## Task directions
Beneath this instruction is a listing; print exactly the lines in it starting at the line that contains "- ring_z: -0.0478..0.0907" and going through the line that contains "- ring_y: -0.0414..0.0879".
==================================================
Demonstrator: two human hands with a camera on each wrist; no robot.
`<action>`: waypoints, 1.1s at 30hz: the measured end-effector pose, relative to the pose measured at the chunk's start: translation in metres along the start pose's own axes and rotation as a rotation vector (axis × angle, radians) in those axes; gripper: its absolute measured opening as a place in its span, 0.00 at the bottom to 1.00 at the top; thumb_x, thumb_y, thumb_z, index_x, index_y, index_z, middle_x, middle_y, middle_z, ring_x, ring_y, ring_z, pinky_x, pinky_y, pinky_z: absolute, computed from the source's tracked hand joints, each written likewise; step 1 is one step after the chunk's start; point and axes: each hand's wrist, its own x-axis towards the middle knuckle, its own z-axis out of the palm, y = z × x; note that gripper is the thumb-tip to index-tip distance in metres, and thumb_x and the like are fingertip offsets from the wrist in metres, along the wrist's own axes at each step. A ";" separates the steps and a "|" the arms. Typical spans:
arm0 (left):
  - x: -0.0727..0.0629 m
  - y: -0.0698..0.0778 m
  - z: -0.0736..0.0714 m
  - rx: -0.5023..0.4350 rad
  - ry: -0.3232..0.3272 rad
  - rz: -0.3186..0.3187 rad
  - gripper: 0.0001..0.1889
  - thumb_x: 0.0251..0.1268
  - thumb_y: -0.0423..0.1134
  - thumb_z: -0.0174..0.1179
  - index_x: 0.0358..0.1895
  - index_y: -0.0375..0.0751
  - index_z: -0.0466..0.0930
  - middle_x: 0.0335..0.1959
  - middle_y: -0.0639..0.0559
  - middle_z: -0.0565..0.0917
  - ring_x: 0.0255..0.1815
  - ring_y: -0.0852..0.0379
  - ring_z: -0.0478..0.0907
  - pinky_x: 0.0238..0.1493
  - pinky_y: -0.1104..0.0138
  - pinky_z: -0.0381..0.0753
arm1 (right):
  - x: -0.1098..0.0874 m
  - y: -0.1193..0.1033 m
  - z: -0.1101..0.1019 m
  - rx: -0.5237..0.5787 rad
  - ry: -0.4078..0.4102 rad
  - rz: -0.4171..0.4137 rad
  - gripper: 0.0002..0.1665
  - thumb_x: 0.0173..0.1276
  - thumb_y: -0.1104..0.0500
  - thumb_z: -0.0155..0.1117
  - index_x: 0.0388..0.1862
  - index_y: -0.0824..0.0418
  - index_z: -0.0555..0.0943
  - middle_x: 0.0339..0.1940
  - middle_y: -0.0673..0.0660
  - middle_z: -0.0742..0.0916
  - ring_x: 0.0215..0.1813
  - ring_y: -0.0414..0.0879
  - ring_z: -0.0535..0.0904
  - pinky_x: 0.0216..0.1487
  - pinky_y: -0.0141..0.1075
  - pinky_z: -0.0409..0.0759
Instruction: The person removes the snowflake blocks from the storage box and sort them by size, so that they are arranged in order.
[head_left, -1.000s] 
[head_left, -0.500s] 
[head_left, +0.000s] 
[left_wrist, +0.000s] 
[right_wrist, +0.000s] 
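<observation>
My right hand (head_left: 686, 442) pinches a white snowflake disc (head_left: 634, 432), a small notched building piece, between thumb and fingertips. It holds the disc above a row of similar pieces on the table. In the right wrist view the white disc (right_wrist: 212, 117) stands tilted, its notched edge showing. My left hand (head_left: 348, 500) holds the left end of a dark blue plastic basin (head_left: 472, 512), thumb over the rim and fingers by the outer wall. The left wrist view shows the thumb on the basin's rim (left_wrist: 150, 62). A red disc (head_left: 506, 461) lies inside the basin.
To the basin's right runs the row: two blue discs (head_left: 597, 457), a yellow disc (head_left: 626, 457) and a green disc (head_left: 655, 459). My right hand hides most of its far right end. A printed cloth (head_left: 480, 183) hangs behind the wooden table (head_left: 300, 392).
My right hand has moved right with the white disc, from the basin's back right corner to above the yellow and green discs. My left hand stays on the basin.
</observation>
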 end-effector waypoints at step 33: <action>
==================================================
## Exercise result
  - ring_z: -0.0478..0.0907
  - pinky_x: 0.0238..0.1493
  - pinky_y: -0.1104..0.0138
  - pinky_z: -0.0381..0.0753
arm1 (right):
  - x: -0.1098..0.0874 m
  - y: -0.1193..0.1033 m
  - z: -0.1101..0.1019 m
  - rx: -0.5237..0.5787 rad
  - ry: -0.4078..0.4102 rad
  - rz: -0.4171..0.4137 rad
  - gripper: 0.0002..0.1665
  - thumb_x: 0.0173..0.1276
  - thumb_y: -0.1104..0.0500
  - thumb_z: -0.0155..0.1117
  - index_x: 0.0388..0.1862
  - index_y: -0.0824..0.0418
  - index_z: -0.0555..0.0943
  - middle_x: 0.0339..0.1940
  - middle_y: -0.0673..0.0660
  - middle_z: -0.0742..0.0916
  - ring_x: 0.0215..0.1813
  - ring_y: -0.0414..0.0879

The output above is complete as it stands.